そっか、四月か。窓の下には病院を囲うように立ってる桜の木。
「桜って上から見るの、綺麗だよねー」
彼女は桜の花を見つめたまま笑う。
彼女の瞳はいつもと変わらずに深くて深すぎて何を考えているかなんて僕には分からなくて。悲しそうに笑う彼女を僕は傷つけないように大切に扱ってみたりする。
「桜ね、この病室からしか見えないんだって。道路側しか桜の木、ないから」
「うん、桜は綺麗だと思うよ」
考えてみると僕の病室からは桜の木、見えないな。
僕は桜は下からみたほうが綺麗だと思うのだけど。
僕は、多分知っていたから。
わかっていたから。
彼女の病気は、治らなくて。ずっと入院してることを知っていたから。
彼女は下から、桜を見たことがないんじゃないかって。
予想がついてしまったことに、ものすごく悲しくなった。
「ゆーちゃんってさ、生まれ変わったら何になりたい?」
自分でもびっくりするくらいの強引な話題転換。もし自分が言われたら、思わず聞き返してしまいそうなくらいの。

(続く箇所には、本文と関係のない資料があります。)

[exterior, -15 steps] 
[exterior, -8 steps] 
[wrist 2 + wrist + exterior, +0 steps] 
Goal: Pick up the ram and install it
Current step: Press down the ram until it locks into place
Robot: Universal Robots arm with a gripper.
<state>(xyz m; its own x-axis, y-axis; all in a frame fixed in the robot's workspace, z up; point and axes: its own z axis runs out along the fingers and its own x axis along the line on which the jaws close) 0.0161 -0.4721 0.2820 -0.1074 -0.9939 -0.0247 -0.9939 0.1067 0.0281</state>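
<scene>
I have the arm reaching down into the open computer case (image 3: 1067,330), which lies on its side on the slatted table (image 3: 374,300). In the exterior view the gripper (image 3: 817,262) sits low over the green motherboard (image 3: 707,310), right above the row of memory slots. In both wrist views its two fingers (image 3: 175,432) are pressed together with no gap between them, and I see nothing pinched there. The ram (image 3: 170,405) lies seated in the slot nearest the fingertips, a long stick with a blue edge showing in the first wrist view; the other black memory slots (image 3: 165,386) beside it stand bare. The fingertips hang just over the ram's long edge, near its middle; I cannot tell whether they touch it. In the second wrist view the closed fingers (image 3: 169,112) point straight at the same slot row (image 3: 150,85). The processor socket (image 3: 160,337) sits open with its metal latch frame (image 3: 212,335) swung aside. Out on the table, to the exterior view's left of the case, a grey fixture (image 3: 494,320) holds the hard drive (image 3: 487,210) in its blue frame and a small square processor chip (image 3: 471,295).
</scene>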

彼女は「んー」と少し困ったように笑って、首をかしげる。
そして__何かを納得したようにああと頷いてまたいつものように笑った。
「私、生まれ変わりたくないかな。生きてるのって大変だし、いろんな人に迷惑かけるもん」
また、笑う。
悲しそうに、何を考えてるのかわからない瞳で。
____彼女の吐く嘘は優しすぎた。
優しすぎたから、僕には深すぎて見えなかった。
誰のことも深くは問わずに。自分のことも喋らない。
相手を心配させないように。自分がそうでいられるように暗示して。
そうやって自分自身にも嘘をつくんだ。
ほんと、どこまでも
______似てる。
彼女の瞳をしっかりと見て、僕は返事を返した。